Suspiro pela vigésima vez, desde que a Senhora Price, orientadora do colégio, decidiu que queria me ver e me mandou esperá-la no corredor à frente de sua sala.

Eu faria qualquer coisa para pular essa conversa, mas estou sem opções. Escondo meu rosto entre as mãos e suspiro, outra vez.

— Olá, Senhorita Ninguém — alguém diz, e afasto as mãos do rosto. Não evito revirar os olhos quando vejo Ryan passando pelo corredor com um sorrisinho idiota nos lábios avermelhados. Ele acena para mim, a alça da mochila pendurada em um dos ombros. — Tchau, Senhorita Ninguém.

Observo-o ir embora e bufo por pura inveja. Eu também queria ir embora, para casa ou qualquer outro lugar.
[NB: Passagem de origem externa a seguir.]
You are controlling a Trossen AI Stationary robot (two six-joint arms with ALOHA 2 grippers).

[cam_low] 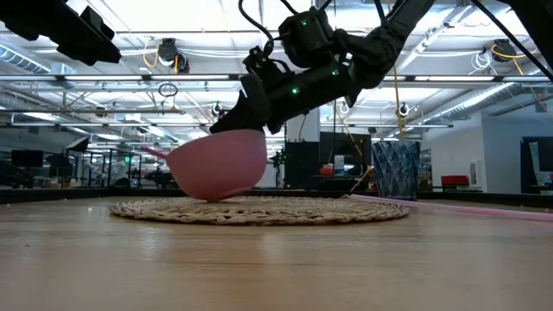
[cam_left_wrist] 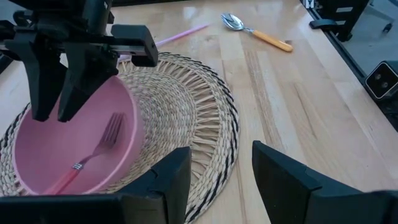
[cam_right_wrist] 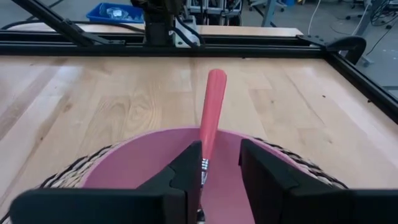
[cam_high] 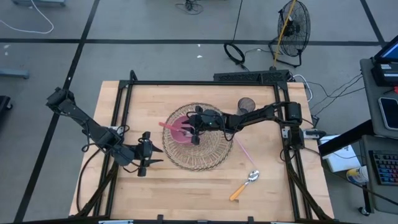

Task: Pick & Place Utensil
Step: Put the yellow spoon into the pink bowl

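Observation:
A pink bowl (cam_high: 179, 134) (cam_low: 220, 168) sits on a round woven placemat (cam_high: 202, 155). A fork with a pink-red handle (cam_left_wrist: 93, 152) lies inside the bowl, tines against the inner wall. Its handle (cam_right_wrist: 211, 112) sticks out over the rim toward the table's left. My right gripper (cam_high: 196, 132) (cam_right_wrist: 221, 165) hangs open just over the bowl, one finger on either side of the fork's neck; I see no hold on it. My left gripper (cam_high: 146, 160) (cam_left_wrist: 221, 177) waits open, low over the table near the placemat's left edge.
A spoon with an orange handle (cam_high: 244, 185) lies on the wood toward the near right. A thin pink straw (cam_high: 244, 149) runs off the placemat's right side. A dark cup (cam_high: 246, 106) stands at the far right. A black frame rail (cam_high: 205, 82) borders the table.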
Lembro do caderninho quando o jogador some do meu campo de visão. Abro a mochila e o procuro entre os livros da última aula. Nem sei porque o trouxe, mas não tive tempo nem vontade de lê-lo ontem, e agora a curiosidade está me matando.

Abro na primeira página. "Poesia para a vida pós-morte". Solto uma risada preenchida de puro escárnio. Eu não preciso disso. Não preciso.

Meus olhos seguem para a porta à minha frente e mordo o lábio inferior.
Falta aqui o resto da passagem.